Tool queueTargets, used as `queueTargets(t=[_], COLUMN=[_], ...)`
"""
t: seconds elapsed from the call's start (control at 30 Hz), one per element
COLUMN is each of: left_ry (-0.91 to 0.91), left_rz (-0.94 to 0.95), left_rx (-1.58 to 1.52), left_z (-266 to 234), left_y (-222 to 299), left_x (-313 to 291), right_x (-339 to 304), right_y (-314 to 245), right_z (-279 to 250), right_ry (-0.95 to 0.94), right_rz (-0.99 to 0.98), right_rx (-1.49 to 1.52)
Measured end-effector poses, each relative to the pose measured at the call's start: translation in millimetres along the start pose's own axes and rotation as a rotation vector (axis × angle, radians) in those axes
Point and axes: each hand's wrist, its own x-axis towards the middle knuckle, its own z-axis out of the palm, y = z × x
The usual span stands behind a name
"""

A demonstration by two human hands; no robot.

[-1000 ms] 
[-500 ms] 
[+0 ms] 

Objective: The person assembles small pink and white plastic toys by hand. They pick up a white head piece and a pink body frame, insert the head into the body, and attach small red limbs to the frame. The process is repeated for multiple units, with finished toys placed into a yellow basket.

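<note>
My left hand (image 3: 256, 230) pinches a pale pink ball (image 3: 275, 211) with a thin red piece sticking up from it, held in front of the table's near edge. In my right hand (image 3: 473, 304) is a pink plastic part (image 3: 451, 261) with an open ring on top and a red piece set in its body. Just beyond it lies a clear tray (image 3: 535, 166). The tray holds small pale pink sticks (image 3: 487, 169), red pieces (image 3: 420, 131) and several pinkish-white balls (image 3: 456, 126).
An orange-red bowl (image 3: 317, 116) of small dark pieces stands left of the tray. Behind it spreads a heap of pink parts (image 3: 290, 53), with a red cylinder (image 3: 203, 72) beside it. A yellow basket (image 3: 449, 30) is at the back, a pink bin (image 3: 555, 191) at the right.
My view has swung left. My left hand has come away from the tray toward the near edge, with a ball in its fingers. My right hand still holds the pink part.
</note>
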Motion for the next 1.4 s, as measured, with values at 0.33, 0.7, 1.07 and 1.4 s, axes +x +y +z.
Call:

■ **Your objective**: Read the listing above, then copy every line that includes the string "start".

■ **Problem solution**:
t: seconds elapsed from the call's start (control at 30 Hz), one per element
Measured end-effector poses, each relative to the pose measured at the call's start: translation in millimetres along the start pose's own axes and rotation as a rotation vector (axis × angle, radians) in those axes

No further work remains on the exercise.